# Was bedeutet --->Support for DDR3 2800(OC)<----



## hummel33 (4. Oktober 2013)

Hallo
ich bin zur Zeit auf der Suche nach einem Mainboard und bin auf folgende Angabe gestoßen:

Support for DDR3 2800(OC)/1600/1333/1066 MHz memory modules

Nach einiger Recherche im Netz habe ich zwar ein paar Sachen gefunden, jedoch bin ich mir unsicher ob ich es richtig verstanden habe.

Ich hab es so verstanden:
----------------------------------------------------------------------------------------------------------------------------------------------------------
Das Board unterstützt Speicher bis 2800 Mhz jedoch schafft er Speichercontroller der Ivy Brigde CPU nur 1600 Mhz. Daher muss der Speichercontroller der CPU übertaktet werden falls Speicher über 1600 Mhz genutzt werden soll. Das wäre ja dann praktisch bei jedem Board so da die Begrenzung von der CPU kommt.
----------------------------------------------------------------------------------------------------------------------------------------------------------
Ist das soweit richtig?

Für eine Antwort wäre ich sehr dankbar


----------



## PCGH_Stephan (4. Oktober 2013)

Eine Angabe wie "DDR3-2800 (OC)" seitens eines Mainboard-Herstellers bezieht sich darauf, dass sich ein solcher Speichertakt mit der Hauptplatine theoretisch durch Overclocking erzielen lässt. In der Praxis sind dafür aber entsprechender Speicher und eine CPU erforderlich, deren RAM-Controller eine solche Taktrate ermöglicht.

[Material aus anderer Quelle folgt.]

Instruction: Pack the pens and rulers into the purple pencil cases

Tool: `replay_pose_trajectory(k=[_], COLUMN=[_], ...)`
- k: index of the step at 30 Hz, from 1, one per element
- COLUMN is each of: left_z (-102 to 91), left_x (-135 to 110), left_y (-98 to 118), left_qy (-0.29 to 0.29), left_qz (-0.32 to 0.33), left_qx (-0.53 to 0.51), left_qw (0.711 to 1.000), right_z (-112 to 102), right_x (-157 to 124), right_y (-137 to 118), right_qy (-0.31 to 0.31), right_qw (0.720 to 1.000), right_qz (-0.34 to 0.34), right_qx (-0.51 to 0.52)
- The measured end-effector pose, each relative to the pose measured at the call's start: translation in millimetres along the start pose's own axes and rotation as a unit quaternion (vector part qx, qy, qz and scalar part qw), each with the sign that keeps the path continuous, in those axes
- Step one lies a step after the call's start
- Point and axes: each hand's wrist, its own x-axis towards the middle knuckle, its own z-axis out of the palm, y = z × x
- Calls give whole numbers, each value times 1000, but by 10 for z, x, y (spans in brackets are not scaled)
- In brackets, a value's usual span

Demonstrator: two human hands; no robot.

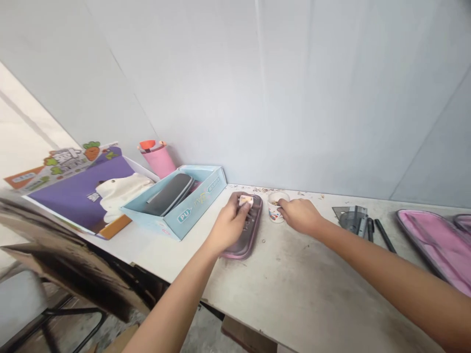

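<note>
My left hand [228,225] rests on a purple metal pencil tin [244,245] on the white table and pinches a small white eraser [246,200] over it. My right hand [300,214] reaches to a small paper cup [275,205] just right of the tin, with its fingers curled at the cup's rim. Whether those fingers hold anything is hidden.
A light blue box [184,211] with a grey case inside stands left of the tin. Behind it are a pink bottle [159,158] and a purple gift box [73,193]. Set squares and pens [362,223] and an open pink pouch [437,245] lie at the right. Shavings litter the wall edge.
</note>
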Motion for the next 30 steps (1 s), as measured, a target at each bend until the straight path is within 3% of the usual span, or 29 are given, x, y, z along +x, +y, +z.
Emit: replay_pose_trajectory(k=[5, 10, 14, 17, 21, 25, 28, 30], left_z=[243, 517, 561, 574, 539, 475, 462, 454], left_x=[278, 320, 348, 375, 424, 456, 419, 367], left_y=[181, 249, 288, 256, 167, 79, 35, 38], left_qy=[2, -141, -101, -123, -101, -69, -76, -76], left_qz=[76, 103, 118, 91, 86, 48, 5, -14], left_qx=[158, 377, 381, 370, 298, 58, -106, -152], left_qw=[984, 910, 911, 917, 945, 995, 991, 985], right_z=[-16, -5, 9, 1, -29, -77, -118, -131], right_x=[-345, -434, -435, -439, -448, -402, -270, -132], right_y=[-68, -30, -16, -10, 18, 68, 96, 103], right_qy=[15, 11, 10, 19, 19, 31, 37, 43], right_qw=[999, 998, 998, 999, 999, 999, 999, 998], right_qz=[-44, -46, -39, -34, -24, -8, 22, 38], right_qx=[-28, -41, -38, -30, -23, -5, 13, 23])
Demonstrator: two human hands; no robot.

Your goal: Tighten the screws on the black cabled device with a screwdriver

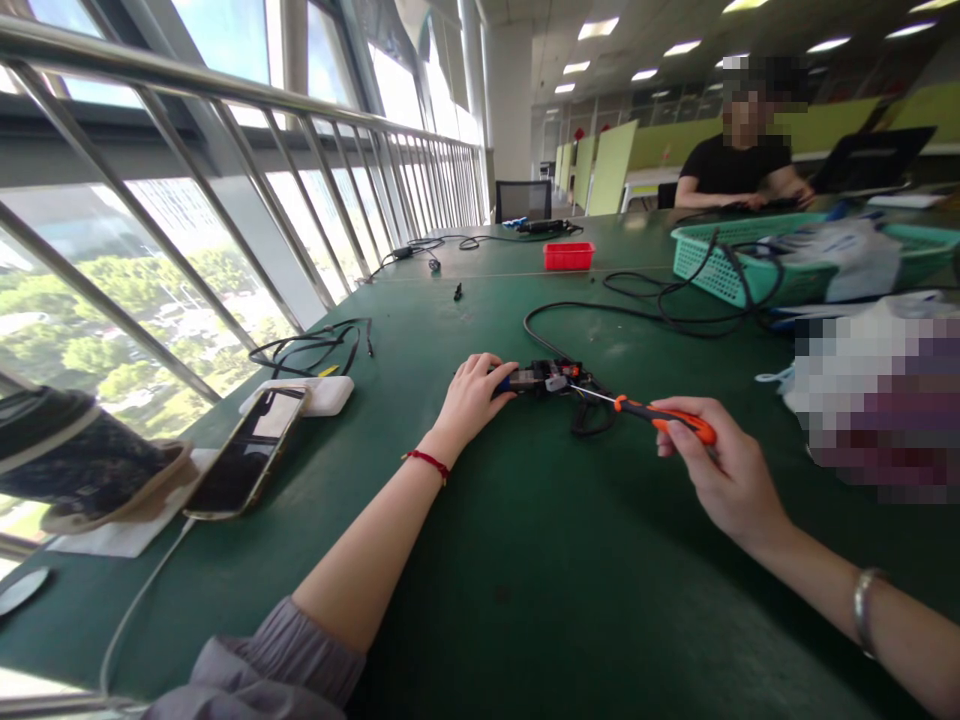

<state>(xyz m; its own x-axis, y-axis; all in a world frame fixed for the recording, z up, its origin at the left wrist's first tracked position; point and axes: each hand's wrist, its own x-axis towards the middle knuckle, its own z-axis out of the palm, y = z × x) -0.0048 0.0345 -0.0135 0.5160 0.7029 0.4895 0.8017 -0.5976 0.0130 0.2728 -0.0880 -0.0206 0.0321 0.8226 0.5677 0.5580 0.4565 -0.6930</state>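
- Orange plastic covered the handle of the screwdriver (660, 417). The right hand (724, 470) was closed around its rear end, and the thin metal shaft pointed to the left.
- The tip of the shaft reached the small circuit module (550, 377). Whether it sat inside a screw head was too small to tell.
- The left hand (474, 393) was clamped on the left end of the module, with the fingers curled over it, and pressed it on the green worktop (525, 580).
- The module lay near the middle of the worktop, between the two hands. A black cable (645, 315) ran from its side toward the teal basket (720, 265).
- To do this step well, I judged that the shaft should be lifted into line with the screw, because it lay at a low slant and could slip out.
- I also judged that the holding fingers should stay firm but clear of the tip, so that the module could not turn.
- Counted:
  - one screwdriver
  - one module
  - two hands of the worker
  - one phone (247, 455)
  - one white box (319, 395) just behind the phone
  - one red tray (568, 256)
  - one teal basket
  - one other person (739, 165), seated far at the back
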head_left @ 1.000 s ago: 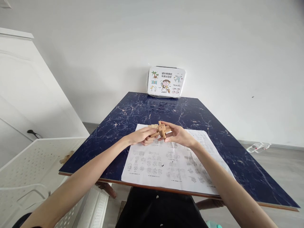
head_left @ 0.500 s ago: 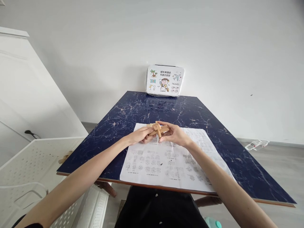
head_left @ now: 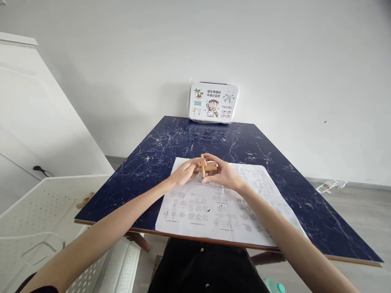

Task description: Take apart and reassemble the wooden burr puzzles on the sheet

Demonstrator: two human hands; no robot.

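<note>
A small wooden interlocking puzzle (head_left: 205, 165) of crossed light-brown bars is held between both hands just above a white instruction sheet (head_left: 220, 205). My left hand (head_left: 183, 173) pinches its left side with closed fingers. My right hand (head_left: 224, 174) grips its right side, fingers curled round the bars. The sheet, printed with many small diagrams, lies on a dark blue marbled table (head_left: 275, 162) near the front edge.
A white illustrated box (head_left: 213, 102) marked TRAVEL leans on the wall at the table's far edge. A white perforated basket (head_left: 49, 211) stands to the left. A clear plastic wrapper (head_left: 331, 186) lies on the floor at right. A teal object (head_left: 275, 287) shows below.
The puzzle has been turned in my hands, so one bar now points up and down. My left fingers have shifted further up onto the puzzle.
</note>
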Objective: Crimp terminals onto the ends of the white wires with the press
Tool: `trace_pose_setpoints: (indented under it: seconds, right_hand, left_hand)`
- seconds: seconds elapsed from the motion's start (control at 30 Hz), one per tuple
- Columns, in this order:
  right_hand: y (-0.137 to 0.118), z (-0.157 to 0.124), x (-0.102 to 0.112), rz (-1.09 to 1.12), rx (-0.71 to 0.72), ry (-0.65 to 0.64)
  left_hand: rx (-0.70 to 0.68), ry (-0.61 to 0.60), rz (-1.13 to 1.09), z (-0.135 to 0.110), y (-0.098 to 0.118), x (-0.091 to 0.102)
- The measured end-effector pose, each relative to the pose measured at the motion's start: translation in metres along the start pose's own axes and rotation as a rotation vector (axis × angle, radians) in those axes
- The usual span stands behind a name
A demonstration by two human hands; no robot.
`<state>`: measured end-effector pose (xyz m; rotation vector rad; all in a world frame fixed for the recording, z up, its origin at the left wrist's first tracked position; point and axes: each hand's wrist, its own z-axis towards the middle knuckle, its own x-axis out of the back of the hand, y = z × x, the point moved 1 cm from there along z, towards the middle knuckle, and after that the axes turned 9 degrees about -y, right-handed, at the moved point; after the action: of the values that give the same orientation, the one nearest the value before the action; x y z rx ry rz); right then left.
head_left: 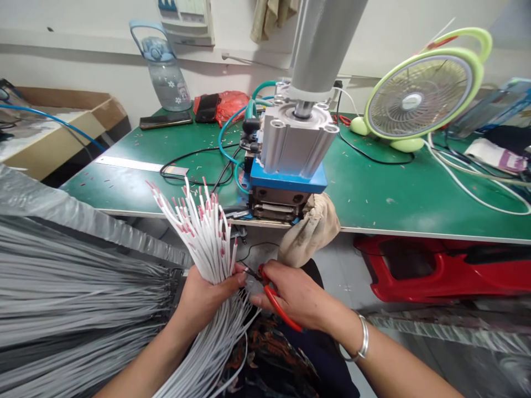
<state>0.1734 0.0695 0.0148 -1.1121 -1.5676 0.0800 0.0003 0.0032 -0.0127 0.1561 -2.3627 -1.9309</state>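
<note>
My left hand (207,298) is wrapped round a bundle of white wires (203,232) whose red-tipped ends fan upward. My right hand (296,296) grips red-handled scissors (276,304), with the blades pointing left at the bundle just beside my left thumb. Both hands are below the front edge of the green table (373,193). The lower part of the wire bundle trails down over my lap.
A blue and silver pneumatic press (290,160) stands at the table edge with a cloth bag (309,232) hanging under it. A green fan (418,99), a water bottle (164,66) and a phone (166,120) are on the table. Many grey wires (74,298) lie at the left; a red stool (435,271) is at the right.
</note>
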Motion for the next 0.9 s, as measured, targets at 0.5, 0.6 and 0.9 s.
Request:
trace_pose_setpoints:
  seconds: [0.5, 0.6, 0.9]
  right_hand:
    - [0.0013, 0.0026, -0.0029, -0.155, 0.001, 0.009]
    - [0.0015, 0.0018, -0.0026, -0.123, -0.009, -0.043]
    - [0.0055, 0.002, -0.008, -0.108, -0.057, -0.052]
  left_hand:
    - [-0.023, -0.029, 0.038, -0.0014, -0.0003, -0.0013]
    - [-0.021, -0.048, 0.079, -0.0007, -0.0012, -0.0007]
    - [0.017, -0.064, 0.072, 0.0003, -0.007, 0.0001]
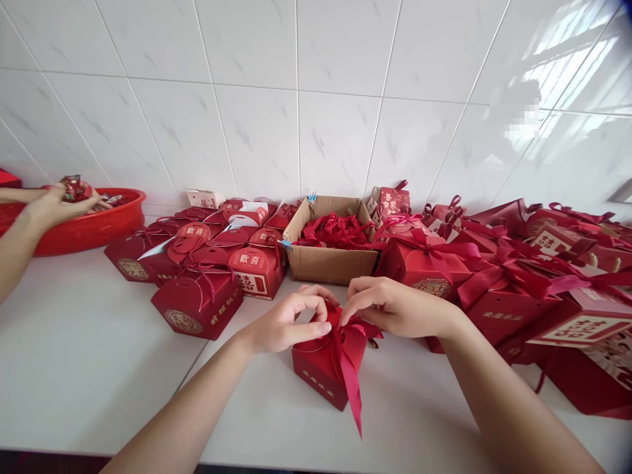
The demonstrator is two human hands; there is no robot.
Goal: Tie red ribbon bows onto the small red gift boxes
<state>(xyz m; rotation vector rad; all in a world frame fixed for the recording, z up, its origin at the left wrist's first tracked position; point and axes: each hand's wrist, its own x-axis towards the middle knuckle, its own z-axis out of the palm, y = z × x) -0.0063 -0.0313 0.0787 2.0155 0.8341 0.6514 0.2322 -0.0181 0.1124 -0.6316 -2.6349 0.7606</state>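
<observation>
A small red gift box [320, 372] stands on the white counter [89, 368] right in front of me. A red ribbon [351, 375] is tied across its top, and one tail hangs down the front. My left hand [286, 322] pinches the ribbon on the left side of the box top. From the other side, my right hand [390, 306] pinches the ribbon at the knot. Both hands rest on top of the box, fingers closed on the ribbon.
An open cardboard box [328, 263] full of red ribbons sits behind. Red gift boxes with cord handles [197, 303] are stacked at left, ribbon-tied ones [429, 260] at right. Another person's hand [54, 204] reaches into a red basin [99, 227] far left. A tiled wall stands behind.
</observation>
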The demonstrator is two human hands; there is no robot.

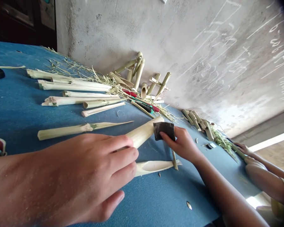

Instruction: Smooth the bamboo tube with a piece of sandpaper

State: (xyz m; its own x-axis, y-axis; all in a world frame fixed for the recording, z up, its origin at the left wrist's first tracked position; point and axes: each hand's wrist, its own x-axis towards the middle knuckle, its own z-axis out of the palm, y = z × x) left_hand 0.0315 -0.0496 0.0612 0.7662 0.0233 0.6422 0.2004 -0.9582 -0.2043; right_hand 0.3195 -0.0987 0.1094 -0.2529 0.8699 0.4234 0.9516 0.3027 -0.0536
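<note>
My left hand [85, 170] is closed round the near end of a pale peeled stalk piece [145, 130] that juts up to the right over the blue table [19, 110]. My right hand [183, 143] pinches a small dark square of sandpaper [164, 130] against the far end of that stalk. Just below the hands lie a split, hollowed stalk piece [153, 166] and a thin stick [174, 159].
Several long peeled stalks [75, 86] lie across the table at the left. Short cut stalk pieces [137, 71] lean on the plaster wall, with red and green handled tools [144, 105] beside them. Another person's arm [262, 170] rests at the right by more stalk pieces [198, 121].
</note>
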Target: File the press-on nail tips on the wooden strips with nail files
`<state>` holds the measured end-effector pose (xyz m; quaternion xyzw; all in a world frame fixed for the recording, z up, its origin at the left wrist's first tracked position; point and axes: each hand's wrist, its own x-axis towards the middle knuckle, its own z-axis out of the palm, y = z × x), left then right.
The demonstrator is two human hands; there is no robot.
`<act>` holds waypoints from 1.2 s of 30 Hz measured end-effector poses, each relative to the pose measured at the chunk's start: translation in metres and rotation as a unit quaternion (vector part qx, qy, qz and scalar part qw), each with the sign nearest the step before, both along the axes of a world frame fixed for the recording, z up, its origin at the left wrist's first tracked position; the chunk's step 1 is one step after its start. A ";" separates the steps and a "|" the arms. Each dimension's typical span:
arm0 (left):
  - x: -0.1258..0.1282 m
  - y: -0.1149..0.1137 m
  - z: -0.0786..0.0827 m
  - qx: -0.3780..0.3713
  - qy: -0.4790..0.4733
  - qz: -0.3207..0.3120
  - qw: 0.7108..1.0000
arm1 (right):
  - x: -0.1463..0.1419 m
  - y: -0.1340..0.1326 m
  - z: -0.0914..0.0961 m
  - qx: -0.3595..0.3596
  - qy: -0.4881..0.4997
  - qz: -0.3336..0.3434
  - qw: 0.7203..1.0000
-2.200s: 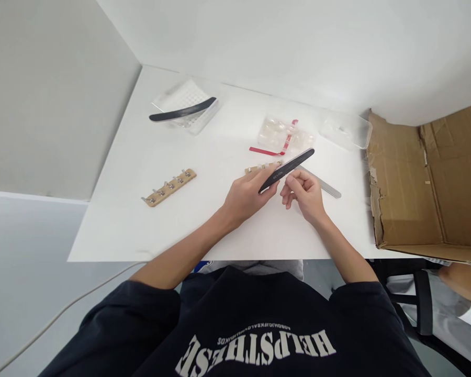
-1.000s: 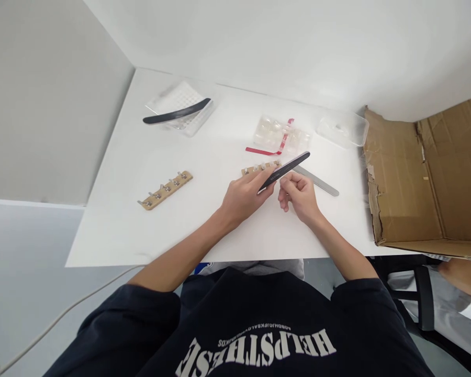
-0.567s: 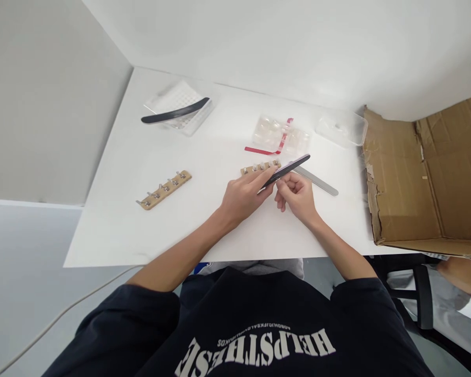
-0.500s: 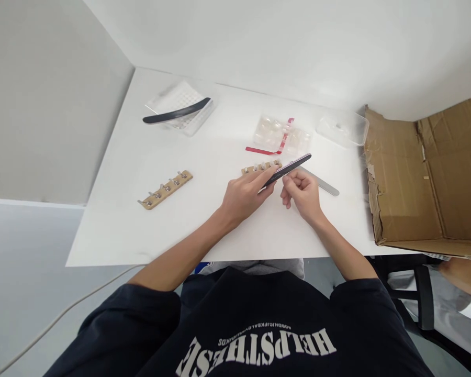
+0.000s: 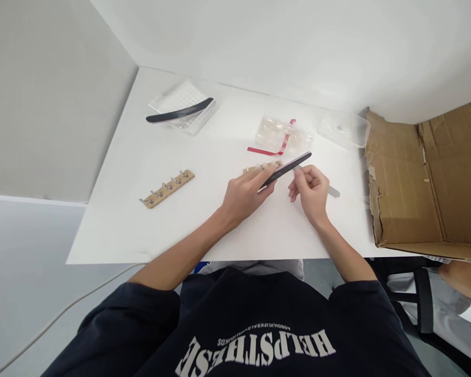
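My left hand [image 5: 246, 192] rests on the white table [image 5: 204, 220] with its fingers pressing down a tan strip [image 5: 261, 167] that carries several pale nail tips. My right hand [image 5: 311, 187] is closed in a pinch on a long black nail file [image 5: 288, 166]. The file slants up to the right across the strip's near end. A grey metal file [image 5: 333, 191] lies flat just behind my right hand, partly hidden by it.
A second tan strip with metal pins [image 5: 168, 188] lies to the left. A clear grid box with another black file [image 5: 181, 111] sits at the back left. A clear tray of nail tips with red tape [image 5: 283, 136], a clear tub [image 5: 344, 130] and a cardboard box [image 5: 427, 183] stand at the right.
My right hand has slid a little to the right along the black file, away from my left hand. The left hand and the strip have stayed put.
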<state>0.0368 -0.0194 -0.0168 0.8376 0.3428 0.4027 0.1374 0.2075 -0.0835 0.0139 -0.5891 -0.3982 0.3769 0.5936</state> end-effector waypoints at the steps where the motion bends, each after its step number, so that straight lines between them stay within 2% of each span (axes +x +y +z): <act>1: 0.000 0.000 0.004 -0.037 -0.019 -0.008 0.999 | -0.001 -0.002 0.001 0.025 -0.021 -0.037 0.999; 3: -0.001 0.000 0.013 -0.126 -0.073 -0.023 0.989 | -0.003 -0.005 0.001 0.058 -0.069 -0.061 0.994; 5: -0.001 0.002 0.020 -0.230 -0.140 -0.054 0.962 | -0.005 -0.009 -0.002 0.075 -0.118 -0.040 0.989; 8: -0.004 0.008 0.027 -0.382 -0.221 -0.140 0.886 | -0.008 -0.011 -0.007 0.098 -0.160 -0.010 0.982; 10: -0.006 0.010 0.030 -0.446 -0.251 -0.186 0.839 | -0.008 -0.010 -0.009 0.094 -0.160 0.008 0.983; 16: -0.007 0.009 0.038 -0.528 -0.293 -0.214 0.768 | -0.006 -0.008 -0.009 0.048 -0.097 0.063 0.992; 21: -0.006 0.009 0.041 -0.568 -0.319 -0.202 0.732 | -0.005 -0.006 -0.008 0.027 -0.052 0.109 0.992; 25: -0.006 0.010 0.041 -0.579 -0.328 -0.196 0.720 | -0.003 -0.004 -0.007 0.030 -0.026 0.113 0.993; 29: -0.007 0.010 0.039 -0.567 -0.328 -0.192 0.731 | -0.001 -0.003 -0.005 0.029 -0.021 0.108 0.993; 32: -0.006 0.010 0.037 -0.558 -0.312 -0.201 0.742 | -0.001 -0.002 -0.003 0.018 -0.012 0.138 0.990; 34: -0.006 0.010 0.037 -0.547 -0.290 -0.206 0.758 | 0.001 0.000 -0.003 0.004 -0.008 0.142 0.990; 36: -0.008 0.014 0.037 -0.506 -0.258 -0.180 0.803 | 0.004 0.003 -0.003 -0.010 -0.006 0.119 0.993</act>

DDR3-2800 unterstützt derzeit kein RAM-Controller offiziell, es gibt also keine Gewährleistung/Garantie, falls es zu Instabilität oder einem Defekt kommt.


----------



## hummel33 (4. Oktober 2013)

Ah alles klar. Habe 2133 Mhz Riegel die sollten dann aber im Prinzip Problemlos auf dieser Frequenz betrieben werden können oder? War mir nicht sicher ob man sie wegen dem Board dann nur auf 1600 Mhz laufen lassen kann das wäre ja Verschwendung.


----------



## PCGH_Stephan (4. Oktober 2013)

Wenn du eine Ivy-Bridge-CPU einsetzt, stehen die Chancen für einen stabilen DDR3-2133-Betrieb gut, sofern das Mainboard den DDR3-2133-Teiler zur Verfügung stellt.


----------



## loltheripper (4. Oktober 2013)

hummel33 schrieb:


> Ah alles klar. Habe 2133 Mhz Riegel die sollten dann aber im Prinzip Problemlos auf dieser Frequenz betrieben werden können oder? War mir nicht sicher ob man sie wegen dem Board dann nur auf 1600 Mhz laufen lassen kann das wäre ja Verschwendung.


 Ram mit mehr als 1600 Mhz zu kaufen ist meistens Geld verschwendung , wofür brauchste denn die Riegel?


----------